• Activity
Your task is to print all of the data word for word.

• Input data
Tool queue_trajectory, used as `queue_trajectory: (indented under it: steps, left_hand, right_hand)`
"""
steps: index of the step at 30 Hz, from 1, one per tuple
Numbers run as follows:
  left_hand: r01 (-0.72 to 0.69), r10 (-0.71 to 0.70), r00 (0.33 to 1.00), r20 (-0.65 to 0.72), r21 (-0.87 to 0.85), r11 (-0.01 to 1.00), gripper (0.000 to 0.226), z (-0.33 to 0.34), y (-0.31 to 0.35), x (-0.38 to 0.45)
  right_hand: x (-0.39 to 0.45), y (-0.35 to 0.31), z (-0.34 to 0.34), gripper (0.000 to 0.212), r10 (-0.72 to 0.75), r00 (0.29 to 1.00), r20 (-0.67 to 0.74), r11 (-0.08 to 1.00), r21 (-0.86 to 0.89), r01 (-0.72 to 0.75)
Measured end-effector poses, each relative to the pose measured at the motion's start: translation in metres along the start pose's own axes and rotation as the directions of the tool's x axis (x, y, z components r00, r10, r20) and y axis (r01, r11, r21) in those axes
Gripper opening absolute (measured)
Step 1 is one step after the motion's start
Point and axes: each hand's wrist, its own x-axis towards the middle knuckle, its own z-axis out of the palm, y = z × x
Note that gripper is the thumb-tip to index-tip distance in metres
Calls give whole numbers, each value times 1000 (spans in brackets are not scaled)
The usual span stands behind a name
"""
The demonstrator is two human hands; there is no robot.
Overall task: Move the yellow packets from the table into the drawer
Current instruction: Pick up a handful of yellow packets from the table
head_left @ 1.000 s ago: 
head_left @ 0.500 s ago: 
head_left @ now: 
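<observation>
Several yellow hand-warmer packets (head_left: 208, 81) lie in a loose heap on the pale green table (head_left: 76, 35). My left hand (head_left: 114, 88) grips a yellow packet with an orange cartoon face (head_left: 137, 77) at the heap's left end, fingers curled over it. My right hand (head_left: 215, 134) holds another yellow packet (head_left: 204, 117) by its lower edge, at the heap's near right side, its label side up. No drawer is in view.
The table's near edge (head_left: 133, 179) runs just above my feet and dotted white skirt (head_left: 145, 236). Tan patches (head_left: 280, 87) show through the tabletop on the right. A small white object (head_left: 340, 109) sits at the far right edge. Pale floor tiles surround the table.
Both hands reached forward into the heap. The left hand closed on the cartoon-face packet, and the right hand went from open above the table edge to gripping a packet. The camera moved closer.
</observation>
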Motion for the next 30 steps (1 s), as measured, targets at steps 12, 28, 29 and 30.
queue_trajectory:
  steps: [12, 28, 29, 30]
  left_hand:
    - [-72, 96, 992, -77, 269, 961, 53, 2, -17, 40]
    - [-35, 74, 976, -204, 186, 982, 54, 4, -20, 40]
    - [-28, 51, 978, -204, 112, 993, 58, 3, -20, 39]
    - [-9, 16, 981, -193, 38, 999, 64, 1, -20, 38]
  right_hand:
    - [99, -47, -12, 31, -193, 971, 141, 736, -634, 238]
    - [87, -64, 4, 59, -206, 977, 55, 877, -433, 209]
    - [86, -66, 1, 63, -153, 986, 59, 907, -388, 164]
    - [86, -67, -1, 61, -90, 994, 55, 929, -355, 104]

• Answer box
Tool queue_trajectory, used as `queue_trajectory: (indented under it: steps, left_hand, right_hand)`
"""
steps: index of the step at 30 Hz, from 1, one per tuple
Numbers run as follows:
  left_hand: r01 (-0.72 to 0.69), r10 (-0.71 to 0.70), r00 (0.33 to 1.00), r20 (-0.65 to 0.72), r21 (-0.87 to 0.85), r11 (-0.01 to 1.00), gripper (0.000 to 0.226), z (-0.33 to 0.34), y (-0.31 to 0.35), x (-0.38 to 0.45)
  right_hand: x (-0.39 to 0.45), y (-0.35 to 0.31), z (-0.34 to 0.34), gripper (0.000 to 0.212), r10 (-0.72 to 0.75), r00 (0.29 to 1.00), r20 (-0.67 to 0.74), r11 (-0.08 to 1.00), r21 (-0.86 to 0.89), r01 (-0.72 to 0.75)
Measured end-effector poses, each relative to the pose measured at the motion's start: translation in metres along the start pose's own axes and rotation as the directions of the tool's x axis (x, y, z components r00, r10, r20) and y axis (r01, r11, r21) in those axes
Gripper opening absolute (measured)
Step 1 is one step after the motion's start
Point and axes: each hand's wrist, its own x-axis towards the middle knuckle, its own z-axis out of the palm, y = z × x
Note that gripper is the thumb-tip to index-tip distance in metres
Calls give whole numbers, each value times 1000 (spans in brackets are not scaled)
The usual span stands behind a name
"""
The demonstrator is two human hands; there is no robot.
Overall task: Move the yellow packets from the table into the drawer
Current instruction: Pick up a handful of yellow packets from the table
head_left @ 1.000 s ago: 
head_left @ 0.500 s ago: 
head_left @ now: 
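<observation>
Several yellow hand-warmer packets (head_left: 208, 81) lie in a loose heap on the pale green table (head_left: 76, 35). My left hand (head_left: 114, 88) grips a yellow packet with an orange cartoon face (head_left: 137, 77) at the heap's left end, fingers curled over it. My right hand (head_left: 215, 134) holds another yellow packet (head_left: 204, 117) by its lower edge, at the heap's near right side, its label side up. No drawer is in view.
The table's near edge (head_left: 133, 179) runs just above my feet and dotted white skirt (head_left: 145, 236). Tan patches (head_left: 280, 87) show through the tabletop on the right. A small white object (head_left: 340, 109) sits at the far right edge. Pale floor tiles surround the table.
Both hands reached forward into the heap. The left hand closed on the cartoon-face packet, and the right hand went from open above the table edge to gripping a packet. The camera moved closer.
</observation>
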Motion for the next 30 steps (1 s), as measured, targets at steps 12, 28, 29 and 30.
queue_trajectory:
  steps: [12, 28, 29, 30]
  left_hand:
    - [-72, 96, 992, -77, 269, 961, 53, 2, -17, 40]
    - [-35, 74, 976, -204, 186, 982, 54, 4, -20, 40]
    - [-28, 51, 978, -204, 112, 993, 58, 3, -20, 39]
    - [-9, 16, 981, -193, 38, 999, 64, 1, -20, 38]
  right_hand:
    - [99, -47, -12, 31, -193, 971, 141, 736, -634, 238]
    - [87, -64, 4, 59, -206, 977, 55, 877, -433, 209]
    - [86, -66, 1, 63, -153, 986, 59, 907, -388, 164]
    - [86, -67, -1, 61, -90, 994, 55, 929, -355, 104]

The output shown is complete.